• _DIRECTIONS FOR THIS TASK_
Return the whole listing exactly, omitting the pictures.
[RECORDED INFORMATION — start]
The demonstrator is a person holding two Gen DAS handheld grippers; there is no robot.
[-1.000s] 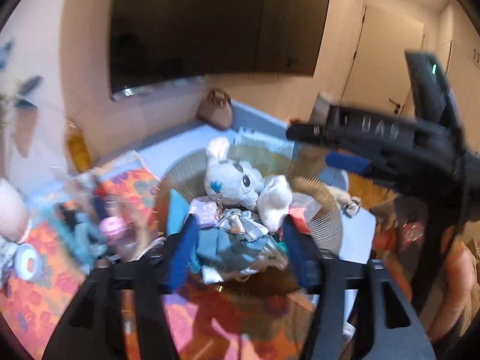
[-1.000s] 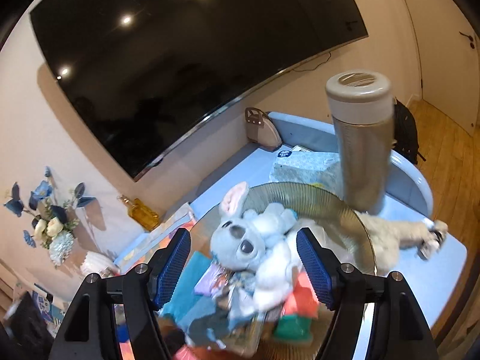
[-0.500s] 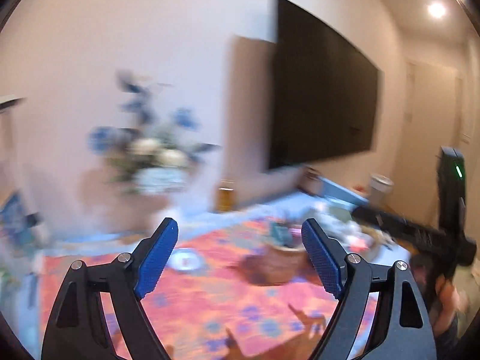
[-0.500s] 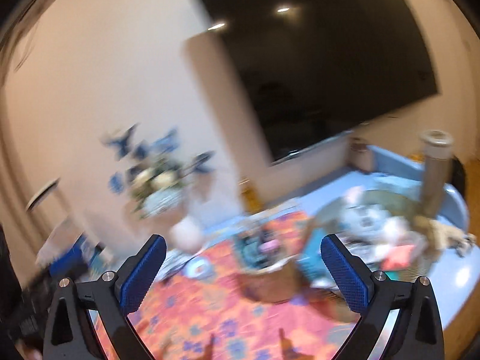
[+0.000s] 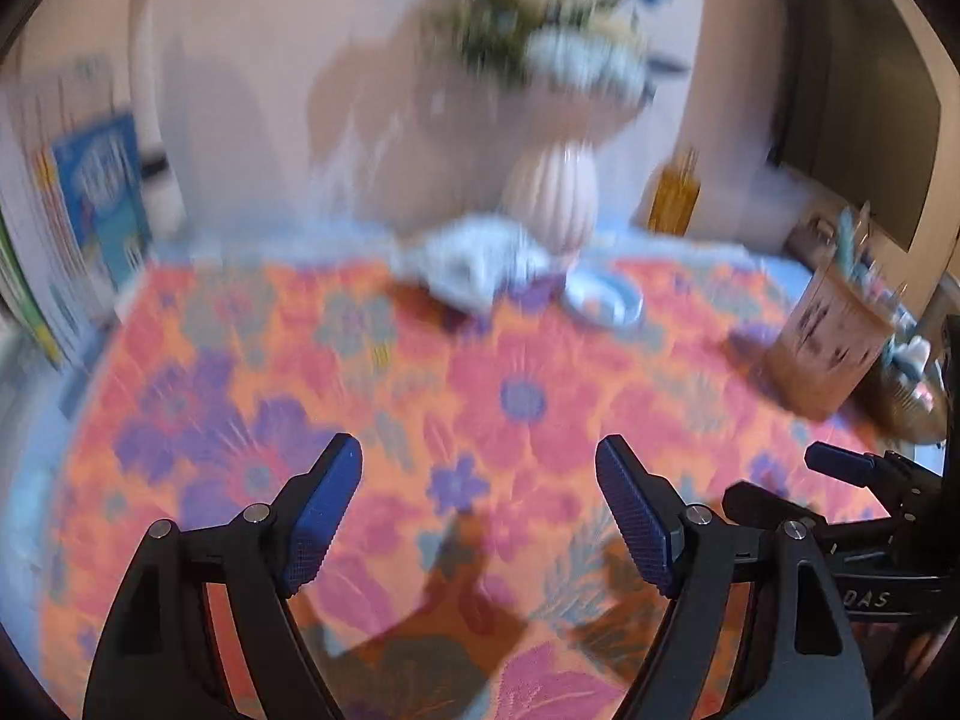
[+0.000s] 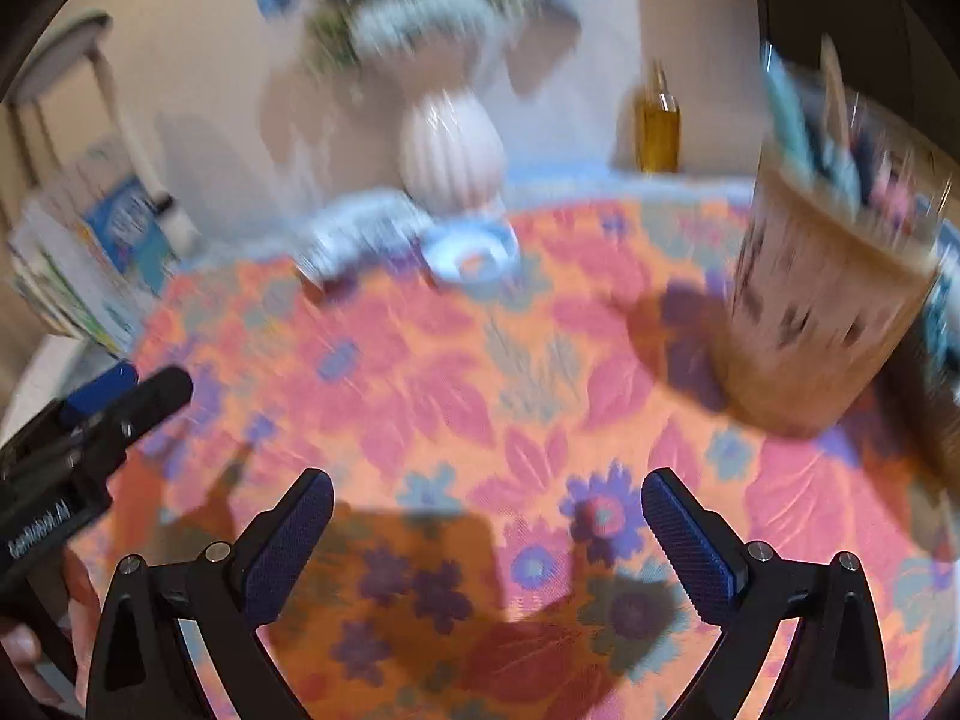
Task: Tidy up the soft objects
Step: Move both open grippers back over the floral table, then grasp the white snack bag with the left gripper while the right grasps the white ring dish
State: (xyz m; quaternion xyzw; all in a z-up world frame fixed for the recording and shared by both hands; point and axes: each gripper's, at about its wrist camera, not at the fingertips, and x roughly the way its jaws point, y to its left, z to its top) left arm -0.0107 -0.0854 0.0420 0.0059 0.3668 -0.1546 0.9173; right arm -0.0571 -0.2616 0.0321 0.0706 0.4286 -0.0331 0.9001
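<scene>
since a second ago i've swung both grippers off the plush-filled dish onto the floral cloth. the nearest soft thing now is a crumpled pale cloth, ahead of my left gripper by the vase, loose and reachable. the left gripper's jaws have just been narrowing, nothing between them. my right gripper gapes wide, empty, presumably readied for it; the basket stands ahead to its right.

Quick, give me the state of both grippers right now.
Left gripper: open, nothing between its fingers, above the floral cloth.
Right gripper: open wide, nothing between its fingers, having just been opening.
</scene>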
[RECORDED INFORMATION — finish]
• _RESPONSE BELOW_
The demonstrator is a person holding two Gen DAS handheld grippers; there is no robot.
[-1.000s] 
[-1.000s] 
[-0.500s] 
[-0.500s] 
[+0.000s] 
[+0.000s] 
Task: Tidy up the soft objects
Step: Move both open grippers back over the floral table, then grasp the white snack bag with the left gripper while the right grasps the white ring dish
State: (xyz m; quaternion xyzw; all in a z-up world frame fixed for the recording and shared by both hands; point and axes: each gripper's, at about its wrist camera, not at the fingertips, and x roughly the way its jaws point, y to its left, z to its top) left arm -0.0107 -0.0854 0.0420 0.0059 0.3668 -0.1546 0.9173; right arm -0.0571 -0.2616 0.0321 0.0706 0.4286 -0.0331 0.9001
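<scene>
since a second ago i've swung both grippers off the plush-filled dish onto the floral cloth. the nearest soft thing now is a crumpled pale cloth, ahead of my left gripper by the vase, loose and reachable. the left gripper's jaws have just been narrowing, nothing between them. my right gripper gapes wide, empty, presumably readied for it; the basket stands ahead to its right.

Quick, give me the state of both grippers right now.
Left gripper: open, nothing between its fingers, above the floral cloth.
Right gripper: open wide, nothing between its fingers, having just been opening.
</scene>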

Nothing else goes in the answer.